WHAT IS BEING ASKED: Among the records below, find each line that includes the string "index" and copy it.

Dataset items
════
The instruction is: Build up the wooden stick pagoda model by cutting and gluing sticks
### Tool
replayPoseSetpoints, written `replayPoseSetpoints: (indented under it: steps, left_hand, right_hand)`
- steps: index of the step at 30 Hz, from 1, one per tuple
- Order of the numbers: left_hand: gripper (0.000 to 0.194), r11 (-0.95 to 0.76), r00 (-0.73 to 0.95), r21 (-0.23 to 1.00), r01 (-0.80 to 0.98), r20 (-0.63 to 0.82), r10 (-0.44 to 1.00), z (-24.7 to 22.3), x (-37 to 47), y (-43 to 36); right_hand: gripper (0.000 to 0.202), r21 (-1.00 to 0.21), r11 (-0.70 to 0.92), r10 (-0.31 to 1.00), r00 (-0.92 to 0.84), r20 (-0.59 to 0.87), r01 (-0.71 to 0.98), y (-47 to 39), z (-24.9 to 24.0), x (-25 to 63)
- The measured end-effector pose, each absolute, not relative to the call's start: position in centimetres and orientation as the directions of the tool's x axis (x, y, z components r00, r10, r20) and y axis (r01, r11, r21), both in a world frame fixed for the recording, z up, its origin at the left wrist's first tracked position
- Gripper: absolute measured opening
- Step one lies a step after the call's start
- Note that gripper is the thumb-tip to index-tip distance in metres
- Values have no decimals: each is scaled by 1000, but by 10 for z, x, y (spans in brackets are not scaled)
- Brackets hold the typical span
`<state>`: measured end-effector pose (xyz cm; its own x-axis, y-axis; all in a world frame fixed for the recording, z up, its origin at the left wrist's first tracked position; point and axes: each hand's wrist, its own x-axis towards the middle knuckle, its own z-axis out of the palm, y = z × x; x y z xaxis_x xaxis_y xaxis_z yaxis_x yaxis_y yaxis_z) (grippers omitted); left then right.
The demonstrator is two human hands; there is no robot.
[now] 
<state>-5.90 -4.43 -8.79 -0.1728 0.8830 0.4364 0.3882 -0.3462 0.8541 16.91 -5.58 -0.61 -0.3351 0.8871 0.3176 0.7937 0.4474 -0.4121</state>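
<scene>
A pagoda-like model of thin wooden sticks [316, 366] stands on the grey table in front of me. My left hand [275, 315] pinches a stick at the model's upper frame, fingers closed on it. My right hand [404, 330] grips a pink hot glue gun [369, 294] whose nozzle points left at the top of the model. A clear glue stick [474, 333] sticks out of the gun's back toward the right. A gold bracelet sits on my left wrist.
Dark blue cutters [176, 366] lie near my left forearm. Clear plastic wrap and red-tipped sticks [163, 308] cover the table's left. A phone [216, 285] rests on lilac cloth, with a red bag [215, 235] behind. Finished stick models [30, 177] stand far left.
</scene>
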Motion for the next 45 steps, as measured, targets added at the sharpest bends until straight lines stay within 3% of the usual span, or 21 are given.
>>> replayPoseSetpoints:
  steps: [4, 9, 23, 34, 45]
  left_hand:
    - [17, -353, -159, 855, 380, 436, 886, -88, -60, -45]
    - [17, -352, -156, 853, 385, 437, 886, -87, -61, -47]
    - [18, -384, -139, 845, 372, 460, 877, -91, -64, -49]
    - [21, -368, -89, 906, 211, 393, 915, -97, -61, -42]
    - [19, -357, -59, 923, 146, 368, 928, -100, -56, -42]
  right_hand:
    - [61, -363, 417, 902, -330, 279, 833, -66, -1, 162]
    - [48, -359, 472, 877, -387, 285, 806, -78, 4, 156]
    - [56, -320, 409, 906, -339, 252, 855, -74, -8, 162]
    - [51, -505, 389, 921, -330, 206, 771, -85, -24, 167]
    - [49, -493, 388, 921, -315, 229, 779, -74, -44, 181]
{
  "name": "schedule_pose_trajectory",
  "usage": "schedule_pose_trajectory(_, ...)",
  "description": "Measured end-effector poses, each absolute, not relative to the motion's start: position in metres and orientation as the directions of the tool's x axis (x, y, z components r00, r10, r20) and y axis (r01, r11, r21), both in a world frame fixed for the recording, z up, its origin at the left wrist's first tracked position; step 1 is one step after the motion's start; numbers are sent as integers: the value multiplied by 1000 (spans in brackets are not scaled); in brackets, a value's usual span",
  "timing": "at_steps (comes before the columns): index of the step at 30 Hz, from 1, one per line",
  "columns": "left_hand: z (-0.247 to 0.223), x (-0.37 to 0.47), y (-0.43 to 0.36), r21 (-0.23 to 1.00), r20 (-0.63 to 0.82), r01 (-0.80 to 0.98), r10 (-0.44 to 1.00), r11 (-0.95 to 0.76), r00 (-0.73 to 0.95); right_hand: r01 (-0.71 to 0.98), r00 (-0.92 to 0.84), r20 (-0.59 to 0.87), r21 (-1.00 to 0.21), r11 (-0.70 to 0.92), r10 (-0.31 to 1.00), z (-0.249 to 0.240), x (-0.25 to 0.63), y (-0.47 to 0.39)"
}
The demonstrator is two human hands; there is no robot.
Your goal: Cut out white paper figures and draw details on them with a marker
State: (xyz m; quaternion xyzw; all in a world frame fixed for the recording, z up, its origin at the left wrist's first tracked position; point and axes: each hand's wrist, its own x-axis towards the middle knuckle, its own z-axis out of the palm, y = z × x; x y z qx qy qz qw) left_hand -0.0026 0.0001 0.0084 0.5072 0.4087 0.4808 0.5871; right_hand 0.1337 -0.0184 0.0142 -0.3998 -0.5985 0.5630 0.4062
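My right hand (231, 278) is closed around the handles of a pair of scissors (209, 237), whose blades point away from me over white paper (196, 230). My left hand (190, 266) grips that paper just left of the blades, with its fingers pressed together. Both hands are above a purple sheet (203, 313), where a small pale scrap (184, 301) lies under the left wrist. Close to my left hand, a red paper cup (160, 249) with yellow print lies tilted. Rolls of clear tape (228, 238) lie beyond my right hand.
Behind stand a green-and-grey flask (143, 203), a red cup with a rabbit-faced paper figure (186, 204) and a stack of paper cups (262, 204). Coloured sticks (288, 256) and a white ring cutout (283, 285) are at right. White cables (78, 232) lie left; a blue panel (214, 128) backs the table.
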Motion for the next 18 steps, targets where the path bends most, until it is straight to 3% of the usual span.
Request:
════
REPLY TO THE EXERCISE:
- steps: index of the step at 30 Hz, from 1, one per tuple
- Note that gripper is the thumb-tip to index-tip distance in metres
  "timing": "at_steps (comes before the columns): index of the step at 30 Hz, from 1, one per line",

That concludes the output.